About this exercise - An exact transcription is needed of the lines below from the one with "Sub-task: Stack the" through the one with "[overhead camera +", with no other lines and no pictures.

Material supplied -
>>>

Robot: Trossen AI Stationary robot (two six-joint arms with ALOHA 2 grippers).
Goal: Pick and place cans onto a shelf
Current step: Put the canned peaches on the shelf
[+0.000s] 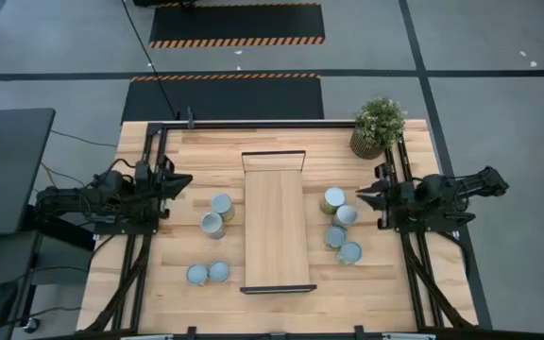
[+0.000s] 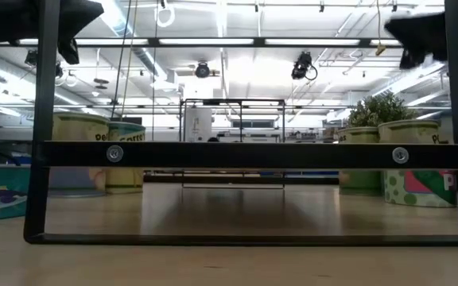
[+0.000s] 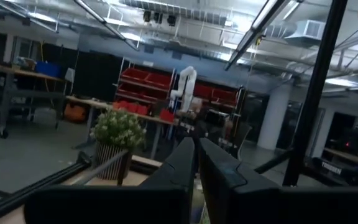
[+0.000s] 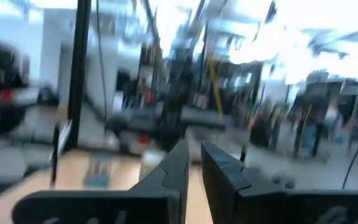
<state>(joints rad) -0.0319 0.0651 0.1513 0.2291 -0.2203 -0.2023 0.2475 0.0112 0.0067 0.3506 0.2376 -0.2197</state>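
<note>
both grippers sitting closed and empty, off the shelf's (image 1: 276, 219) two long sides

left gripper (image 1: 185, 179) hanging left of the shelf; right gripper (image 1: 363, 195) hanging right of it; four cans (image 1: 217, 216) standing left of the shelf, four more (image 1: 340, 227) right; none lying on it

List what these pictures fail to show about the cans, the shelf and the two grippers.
- Can labels: in the low view the shelf frame crosses the cans, so the print cannot be read.
- Cans in the right wrist view: blurred by motion, none clear.
- Shelf underside: hidden in the high view.
- Left gripper and right gripper: small from above; both shut, empty.
</note>
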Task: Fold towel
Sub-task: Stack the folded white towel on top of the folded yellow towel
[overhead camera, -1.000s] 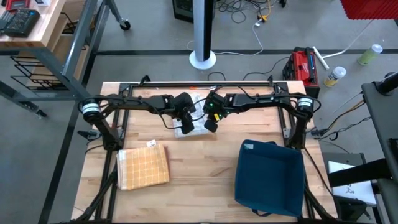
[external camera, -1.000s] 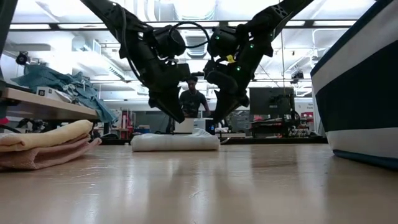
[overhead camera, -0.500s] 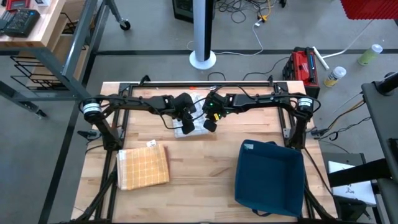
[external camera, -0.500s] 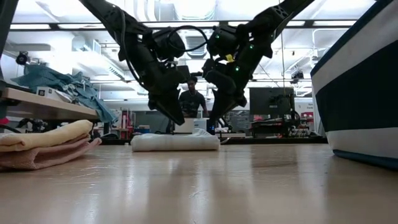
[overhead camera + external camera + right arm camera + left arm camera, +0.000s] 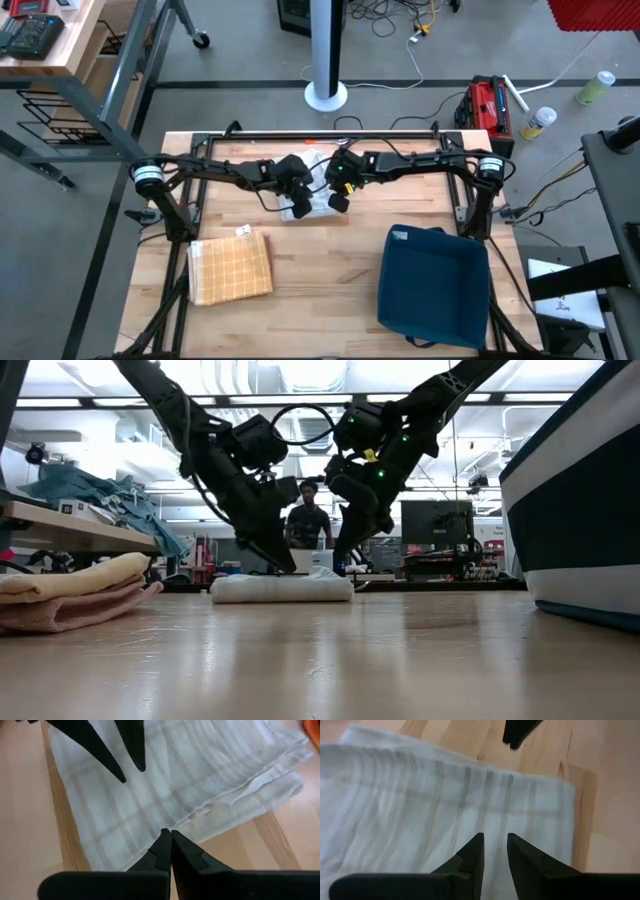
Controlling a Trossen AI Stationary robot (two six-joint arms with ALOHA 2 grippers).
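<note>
1. The towel [image 5: 312, 198] lies at the far middle of our table [image 5: 320, 290], already a thick white pad in layers, its stacked edges showing in the right wrist view.
2. Our left gripper [image 5: 495, 851] hovers just over the towel with its fingers slightly apart and nothing between them.
3. Our right gripper [image 5: 171, 842] hangs over the towel's edge with its fingers pressed together, gripping no cloth that we can see.
4. We judge that we are late in the folding, smoothing or checking rather than lifting.
5. If another fold is wanted, we need both grippers to pinch one edge and carry it across evenly; otherwise we lift clear.
6. A folded yellow towel [image 5: 231, 268] and a blue bin [image 5: 432, 283] sit nearer us.
</note>
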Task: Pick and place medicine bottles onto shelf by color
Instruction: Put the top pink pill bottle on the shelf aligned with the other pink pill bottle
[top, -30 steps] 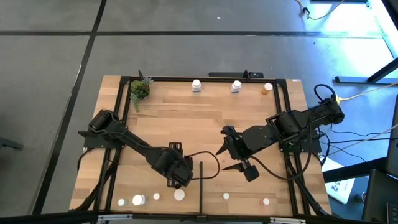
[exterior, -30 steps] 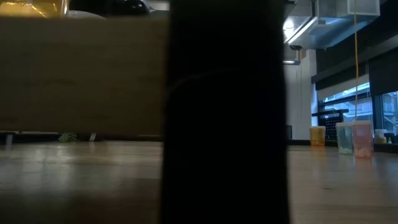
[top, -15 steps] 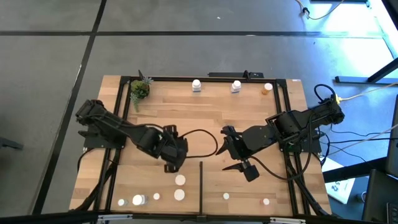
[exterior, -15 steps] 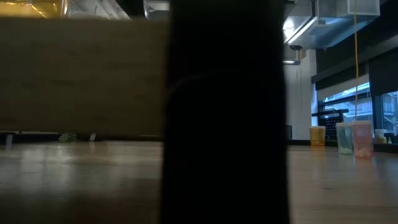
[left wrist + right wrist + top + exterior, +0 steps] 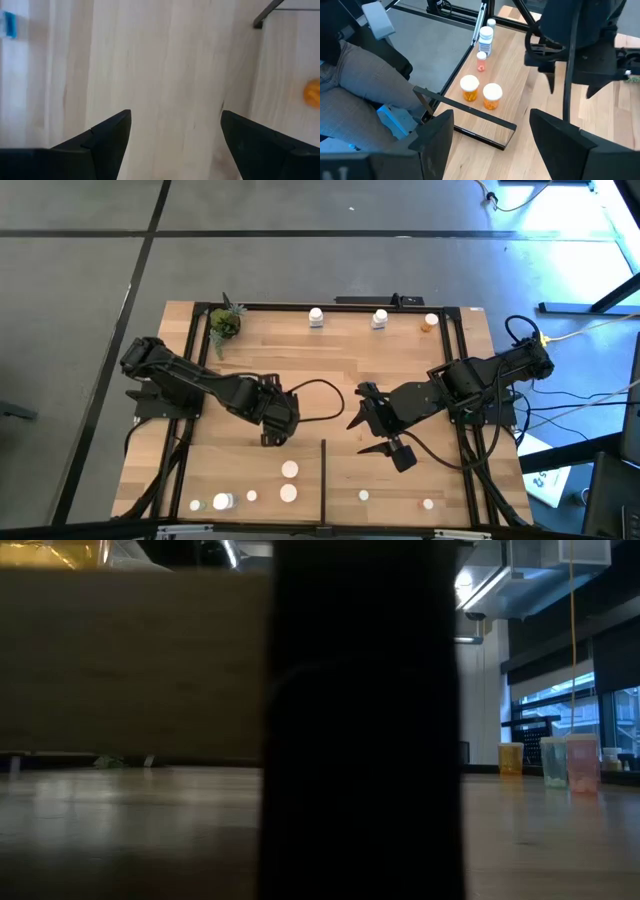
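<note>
A top-down view shows a light-wood shelf (image 5: 330, 370) framed by black metal bars, with two dark robot arms over it.

Judging by how the bottles lie, the sorting looks partly done. Along the near edge, left of the short black divider strip (image 5: 322, 480), stand several small bottles: two white-capped ones (image 5: 289, 470) (image 5: 288, 493) just beside each other, plus a few more (image 5: 222, 502) toward the near-left corner. The right wrist view shows that the two side-by-side bottles are orange with white caps (image 5: 492, 96) (image 5: 469, 88), with a taller white bottle (image 5: 485, 39) and smaller ones farther along the same edge. Right of the divider are two small bottles (image 5: 363, 495) (image 5: 428, 504) near the near edge. Still left along the far edge: two white bottles (image 5: 316, 317) (image 5: 379, 319) and an orange one (image 5: 430, 322) near the far-right corner. A small potted plant (image 5: 225, 323) sits at the far-left corner.

The left gripper (image 5: 272, 430) hangs over the middle of the shelf, left of centre, well apart from every bottle. In its wrist view the fingers (image 5: 105, 135) stand wide, with only bare wood between them; an orange bottle (image 5: 312, 93) shows at the picture's edge.

The right gripper (image 5: 375, 435) waits just right of centre, beside the divider's far end. Its fingers (image 5: 435, 131) also stand wide and hold nothing.

The low view is blocked by a dark upright shape.
</note>
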Motion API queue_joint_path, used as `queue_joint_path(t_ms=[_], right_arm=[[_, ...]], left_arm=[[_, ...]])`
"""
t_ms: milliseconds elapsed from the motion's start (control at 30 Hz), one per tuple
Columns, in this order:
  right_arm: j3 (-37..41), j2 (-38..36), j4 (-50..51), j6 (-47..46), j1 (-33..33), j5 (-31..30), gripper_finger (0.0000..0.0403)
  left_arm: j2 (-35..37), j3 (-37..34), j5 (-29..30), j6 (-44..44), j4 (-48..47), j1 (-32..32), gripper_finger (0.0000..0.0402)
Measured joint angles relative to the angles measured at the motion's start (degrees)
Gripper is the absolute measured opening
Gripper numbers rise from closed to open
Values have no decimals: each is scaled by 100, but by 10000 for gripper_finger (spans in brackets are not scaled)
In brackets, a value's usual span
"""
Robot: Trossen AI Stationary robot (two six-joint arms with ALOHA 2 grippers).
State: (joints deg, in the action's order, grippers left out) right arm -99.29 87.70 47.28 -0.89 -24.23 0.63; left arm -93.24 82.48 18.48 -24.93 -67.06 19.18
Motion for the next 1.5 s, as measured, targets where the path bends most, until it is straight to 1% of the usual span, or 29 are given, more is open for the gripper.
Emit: queue_joint_path(t_ms=[133,233,300,367,467,533,633,733,833,1000,1033,1067,1133,1233,1400,1500], right_arm=[[0,0,-169,138,20,1,264],[0,-3,-209,14,59,6,264],[0,-13,-99,-35,63,-3,264],[0,-34,2,-39,61,-6,264],[0,-122,346,-68,72,-47,264],[0,-222,525,-271,77,-328,264],[0,-386,854,-671,83,-904,264],[0,-533,1354,-1271,79,-1432,264],[0,-654,1972,-2181,76,-1848,264],[0,-715,3354,-4318,76,-2486,264],[0,-713,3644,-4755,76,-2514,264],[0,-718,3872,-5096,78,-2469,264],[0,-728,4140,-5441,79,-2270,264],[0,-717,4276,-5645,76,-1821,264],[0,-713,4070,-5745,76,-1316,264],[1,-712,4278,-6088,76,-1061,264]], left_arm=[[232,-179,20,-9,148,-60,302],[538,-334,69,10,197,-97,302],[788,-479,73,48,514,-126,302],[1059,-695,136,9,489,-126,302],[1536,-1061,195,-40,818,-125,302],[1847,-1312,203,-133,1049,-120,302],[2223,-1634,231,-151,1272,-78,302],[2506,-1875,303,-154,1408,-78,302],[2627,-1931,337,-150,1447,-78,302],[2670,-1933,343,-28,1448,-78,302],[2670,-1933,343,2,1448,-78,302],[2672,-1933,343,15,1448,-78,302],[2671,-1933,345,23,1448,-78,302],[2666,-1933,362,126,1468,-78,302],[2665,-1933,363,149,1552,-78,302],[2663,-1933,363,149,1551,-78,302]])
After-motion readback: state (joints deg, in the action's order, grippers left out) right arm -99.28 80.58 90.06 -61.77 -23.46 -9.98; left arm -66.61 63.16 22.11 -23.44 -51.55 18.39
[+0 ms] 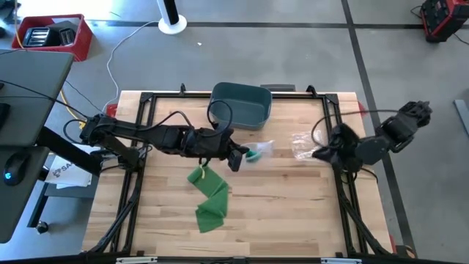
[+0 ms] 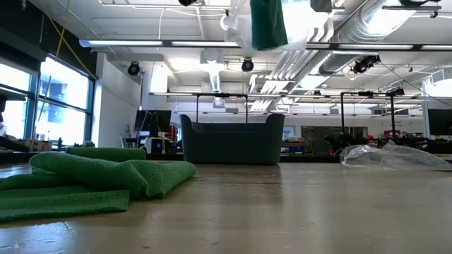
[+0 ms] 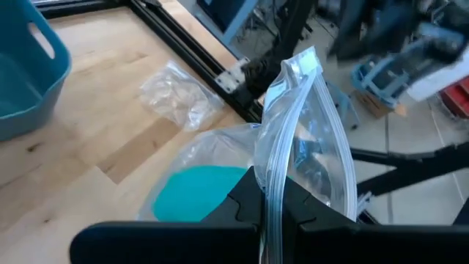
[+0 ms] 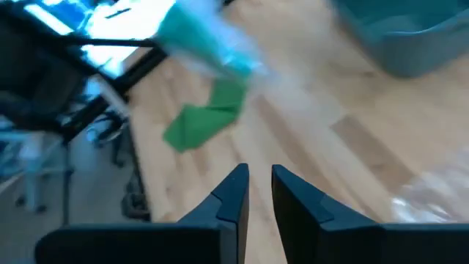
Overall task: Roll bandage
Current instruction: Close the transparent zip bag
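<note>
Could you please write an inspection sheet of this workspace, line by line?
Surface: wooden table, bare wood over most of it.
Job's things: green bandage lying loose and folded on the table; clear plastic bag with a green roll inside, lifted off the table.
Clutter: empty crumpled plastic bag; dark bin at the far edge.
Grippers: left gripper shut on the clear plastic bag's edge; right gripper slightly open, empty, above the table's right side.
Cables: black cable looping over the left arm.
Surroundings: red crate on the floor; no person seen.
</note>
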`<action>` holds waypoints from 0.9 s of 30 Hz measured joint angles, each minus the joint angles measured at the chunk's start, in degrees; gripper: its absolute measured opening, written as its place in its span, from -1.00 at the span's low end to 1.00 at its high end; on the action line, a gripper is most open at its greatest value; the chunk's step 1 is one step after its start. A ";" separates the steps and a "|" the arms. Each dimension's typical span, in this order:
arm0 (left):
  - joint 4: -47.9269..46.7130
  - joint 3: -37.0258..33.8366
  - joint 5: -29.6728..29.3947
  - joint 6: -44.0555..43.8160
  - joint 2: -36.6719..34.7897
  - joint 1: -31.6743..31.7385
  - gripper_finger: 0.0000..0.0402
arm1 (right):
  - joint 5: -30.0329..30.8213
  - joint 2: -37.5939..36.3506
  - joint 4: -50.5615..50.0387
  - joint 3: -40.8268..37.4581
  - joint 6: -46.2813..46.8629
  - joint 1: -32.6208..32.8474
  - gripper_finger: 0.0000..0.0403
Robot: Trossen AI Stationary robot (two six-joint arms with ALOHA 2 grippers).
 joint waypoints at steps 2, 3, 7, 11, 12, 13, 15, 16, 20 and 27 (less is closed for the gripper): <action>0.32 0.00 -0.08 0.78 0.00 0.64 -1.00 | -1.54 -1.27 6.21 -4.94 -4.01 -0.02 -0.74; 0.42 0.00 -0.03 1.67 0.00 1.01 -1.00 | -1.83 -1.44 8.68 -7.19 -6.56 -0.02 -0.74; 1.78 0.00 3.83 1.90 -0.03 2.47 -1.00 | 0.23 -0.78 20.43 -13.07 -9.52 -1.44 -0.74; 4.61 0.00 4.81 2.99 -0.13 2.65 -1.00 | -0.73 -0.62 21.56 -11.96 -13.24 -4.82 -0.65; 5.92 -0.02 5.14 2.99 -0.13 2.65 -1.00 | -0.75 -0.71 21.14 -10.83 -13.52 -5.63 -0.61; 7.47 -0.02 5.65 3.12 -0.13 2.63 -1.00 | -0.73 -0.94 21.16 -9.56 -14.69 -6.41 -0.56; 10.06 -0.02 7.17 4.57 -0.16 2.67 -1.00 | -0.61 -1.31 21.38 -7.16 -18.14 -8.03 -0.44; 11.15 -0.02 7.52 5.26 -0.18 2.67 -1.00 | -0.66 -1.32 21.31 -6.15 -19.77 -8.66 -0.37; 14.40 -0.02 8.17 5.31 -0.20 2.37 -1.00 | -3.63 -0.53 23.38 -3.21 -27.67 -11.47 -0.15; 14.87 0.00 10.04 5.95 -0.20 0.89 -1.00 | -9.54 3.14 35.39 -1.34 -42.69 -14.70 -0.10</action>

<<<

Written response -
Sub-task: Stack the folded white towel on top of the folded yellow towel
[overhead camera, -1.000s] 
[external camera, -1.000s] 
[overhead camera, -0.500s] 
[external camera, -0.500s] 
[overhead camera + external camera + right arm camera + left arm camera, +0.000s] 

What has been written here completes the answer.